GUIDEBOOK · CEA v4.0
Energy Demand Forecasting
Energy Demand Forecasting
Energy demand forecasting is the core functionality of CEA, calculating hourly energy demand for heating, cooling, electricity, domestic hot water, and other services. The process is divided into two parts: building occupancy estimation and energy load modelling.

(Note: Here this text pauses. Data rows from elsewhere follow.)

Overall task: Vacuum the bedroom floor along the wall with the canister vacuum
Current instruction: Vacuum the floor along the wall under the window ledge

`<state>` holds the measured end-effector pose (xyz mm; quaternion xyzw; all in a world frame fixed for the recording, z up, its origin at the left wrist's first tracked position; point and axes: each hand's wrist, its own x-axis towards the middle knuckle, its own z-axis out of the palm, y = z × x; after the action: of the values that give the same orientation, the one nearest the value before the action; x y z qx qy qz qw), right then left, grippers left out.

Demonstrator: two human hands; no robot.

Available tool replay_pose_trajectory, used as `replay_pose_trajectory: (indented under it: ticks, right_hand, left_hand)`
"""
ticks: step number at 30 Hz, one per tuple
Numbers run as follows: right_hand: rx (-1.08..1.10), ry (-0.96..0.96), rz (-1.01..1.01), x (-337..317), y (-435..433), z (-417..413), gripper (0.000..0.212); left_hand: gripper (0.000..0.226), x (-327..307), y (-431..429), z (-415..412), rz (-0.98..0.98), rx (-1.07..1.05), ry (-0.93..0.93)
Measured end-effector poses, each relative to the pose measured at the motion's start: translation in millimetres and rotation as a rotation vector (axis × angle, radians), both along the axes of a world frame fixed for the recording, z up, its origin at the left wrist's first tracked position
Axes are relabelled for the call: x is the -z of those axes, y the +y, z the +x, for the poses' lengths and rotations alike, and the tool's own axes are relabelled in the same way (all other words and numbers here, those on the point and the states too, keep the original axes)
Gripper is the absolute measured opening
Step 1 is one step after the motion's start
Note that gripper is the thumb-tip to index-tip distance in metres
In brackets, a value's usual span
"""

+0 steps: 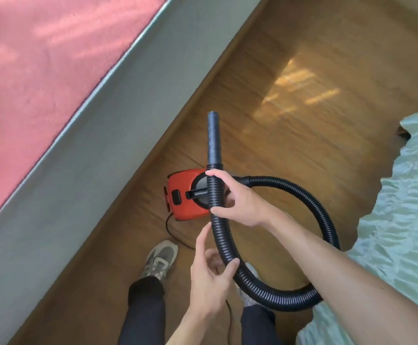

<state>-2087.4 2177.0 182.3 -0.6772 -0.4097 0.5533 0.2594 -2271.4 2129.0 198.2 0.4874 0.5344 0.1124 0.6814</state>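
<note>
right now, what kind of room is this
Probably a bedroom: rumpled pale green bedding at the right, brown wood-plank floor, and a small red canister vacuum standing near the grey-and-pink wall.

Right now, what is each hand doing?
Left hand: open, fingers loosely touching the hose, thumb off it.
Right hand: closed around the hose just below the nozzle.
</note>
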Motion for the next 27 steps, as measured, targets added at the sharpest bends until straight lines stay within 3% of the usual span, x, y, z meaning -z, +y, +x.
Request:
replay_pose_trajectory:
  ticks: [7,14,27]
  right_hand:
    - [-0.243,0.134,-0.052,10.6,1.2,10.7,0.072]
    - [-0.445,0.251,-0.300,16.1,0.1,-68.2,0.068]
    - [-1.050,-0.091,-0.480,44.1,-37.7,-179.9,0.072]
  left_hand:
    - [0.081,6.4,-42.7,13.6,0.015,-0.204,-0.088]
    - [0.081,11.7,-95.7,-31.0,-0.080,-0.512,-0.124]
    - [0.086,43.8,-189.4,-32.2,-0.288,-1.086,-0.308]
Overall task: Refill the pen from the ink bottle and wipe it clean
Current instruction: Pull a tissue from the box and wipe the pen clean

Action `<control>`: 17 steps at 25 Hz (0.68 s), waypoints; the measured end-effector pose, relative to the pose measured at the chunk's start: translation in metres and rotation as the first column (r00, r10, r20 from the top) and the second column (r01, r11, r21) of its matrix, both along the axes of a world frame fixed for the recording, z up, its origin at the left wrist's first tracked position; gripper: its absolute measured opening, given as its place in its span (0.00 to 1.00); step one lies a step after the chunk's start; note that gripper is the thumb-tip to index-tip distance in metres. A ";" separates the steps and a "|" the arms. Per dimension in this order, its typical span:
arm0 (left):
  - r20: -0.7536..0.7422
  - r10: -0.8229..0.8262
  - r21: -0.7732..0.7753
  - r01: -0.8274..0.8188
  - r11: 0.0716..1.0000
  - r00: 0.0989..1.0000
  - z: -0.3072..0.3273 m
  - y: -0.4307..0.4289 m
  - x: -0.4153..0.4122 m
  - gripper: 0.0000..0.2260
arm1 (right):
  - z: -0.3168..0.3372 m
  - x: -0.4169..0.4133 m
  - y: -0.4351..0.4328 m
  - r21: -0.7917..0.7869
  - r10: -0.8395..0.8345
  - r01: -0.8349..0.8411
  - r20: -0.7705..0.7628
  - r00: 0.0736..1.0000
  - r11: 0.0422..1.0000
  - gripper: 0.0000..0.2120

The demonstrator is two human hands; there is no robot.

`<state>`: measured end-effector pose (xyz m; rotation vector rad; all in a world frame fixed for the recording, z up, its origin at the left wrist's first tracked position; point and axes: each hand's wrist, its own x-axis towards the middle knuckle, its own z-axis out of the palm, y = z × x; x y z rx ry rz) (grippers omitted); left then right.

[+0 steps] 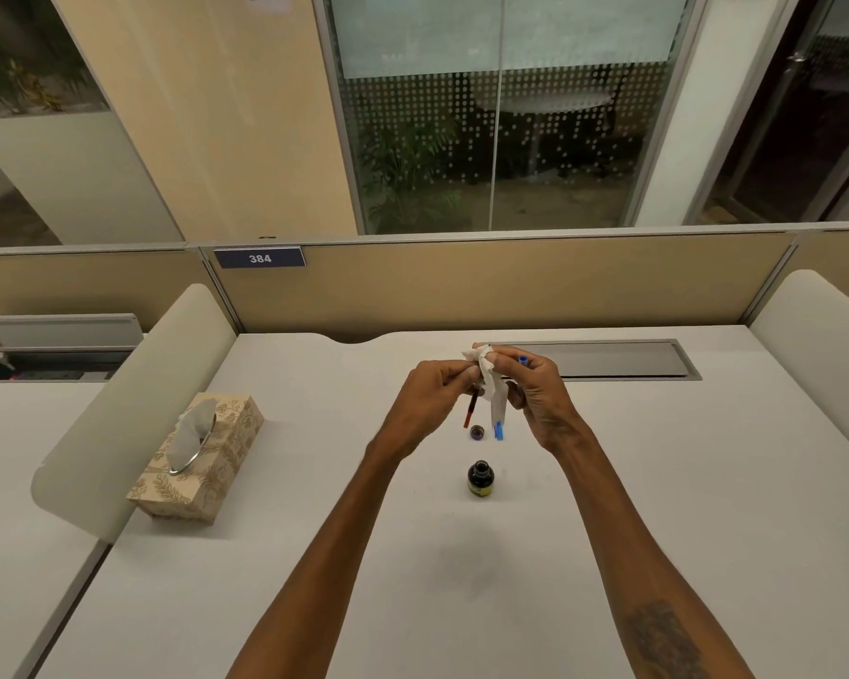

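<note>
My left hand (439,389) pinches a thin pen part with a red lower end (470,415), held upright above the desk. My right hand (535,384) holds a white tissue (492,379) against the top of that part, and a blue pen piece (523,359) sticks up between its fingers. Another blue piece (499,430) shows below the hanging tissue. The dark ink bottle (481,478) stands uncapped on the desk below my hands. Its small round cap (477,432) lies just behind it.
A patterned tissue box (219,448) with a tissue poking out sits on the white desk (314,556) to the left. A metal cable tray lid (623,360) is set into the desk behind my hands. Low padded dividers flank both sides.
</note>
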<state>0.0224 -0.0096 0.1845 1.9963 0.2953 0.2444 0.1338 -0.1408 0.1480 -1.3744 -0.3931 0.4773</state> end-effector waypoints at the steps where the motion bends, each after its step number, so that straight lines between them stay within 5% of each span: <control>1: -0.014 -0.015 -0.020 0.015 1.000 1.000 0.000 0.000 0.000 0.12 | 0.000 0.000 0.000 -0.007 0.002 -0.002 0.005 1.000 1.000 0.14; 11: 0.059 0.060 0.026 -0.062 0.998 0.996 -0.002 0.000 0.002 0.09 | -0.003 -0.003 0.003 0.027 -0.009 0.010 -0.042 0.999 1.000 0.22; 17: 0.132 0.188 -0.071 -0.180 0.981 0.973 -0.002 -0.005 0.002 0.11 | 0.000 -0.005 0.007 0.036 -0.037 0.040 -0.075 0.996 0.999 0.09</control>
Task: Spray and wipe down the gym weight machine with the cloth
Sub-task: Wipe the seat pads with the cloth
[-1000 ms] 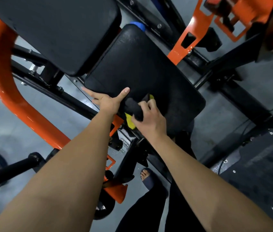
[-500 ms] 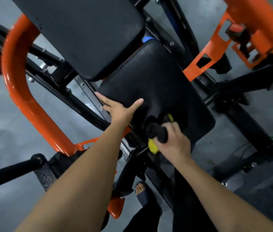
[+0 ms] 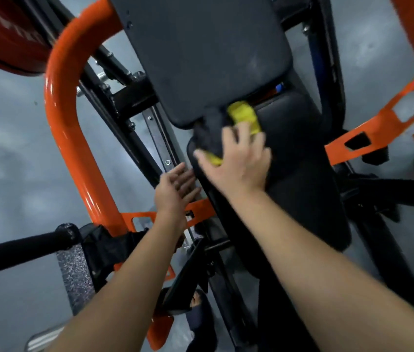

Energy Demand Part 1: Building Occupancy
Overview
Estimates building occupancy profiles using CEA models and input schedules. This feature generates realistic hourly occupancy patterns that drive internal heat gains, ventilation requirements, and appliance/lighting loads in the subsequent demand calculation.
When to Use
- Always before Energy Demand Part 2 - This is a mandatory preprocessing step
- When you want to generate occupancy profiles automatically
- For buildings without measured occupancy data
- To ensure consistency between schedules and building types
Why Is This Separate from Part 2?
Occupancy calculation can be computationally intensive and is often reused across different demand scenarios. Separating it allows:
- Faster iteration on building properties without recalculating occupancy
- Reuse of occupancy data for multiple demand calculations
- Better control over occupancy assumptions
Prerequisites
- Zone geometry with building footprints
- Building properties assigned (use Archetypes Mapper)
- Weather file
Required Input Files
- Building internal loads (
internal_loads.xlsx) - Occupancy densities, appliances, lighting - Building comfort (
comfort.xlsx) - Comfort setpoints and schedules - Building architecture (
architecture.xlsx) - Floor areas and heights - Zone geometry - Building footprints
- Weather file - Climate data
Key Parameters
| Parameter | Description | Typical Value |
|---|---|---|
| Multiprocessing | Enable parallel processing | Enabled |
| Number of CPUs to keep free | CPUs reserved | 1-2 |
| Debug mode | Detailed logging | Disabled |
How to Use
-
Verify input data:
- Check that building properties are assigned
- Review internal loads schedules
- Verify comfort schedules
-
Run occupancy calculation:
- Navigate to Energy Demand Forecasting
- Select Energy Demand Part 1: Building Occupancy
- Enable multiprocessing (recommended)
- Click Run
-
Wait for completion:
- Processing time: ~1-5 minutes per building
- Faster with multiprocessing enabled
Output Files
For each building BXXX:
Occupancy model: {scenario}/inputs/building-properties/occupancy/BXXX.csv
- 8,760 hourly rows (one year)
- Occupancy levels (people)
- Internal heat gains from people (W)
- Appliance loads (W)
- Lighting loads (W)
- Ventilation requirements (m³/s)
Understanding Occupancy Results
Key patterns to check:
- Weekly cycles: Lower occupancy on weekends (for offices)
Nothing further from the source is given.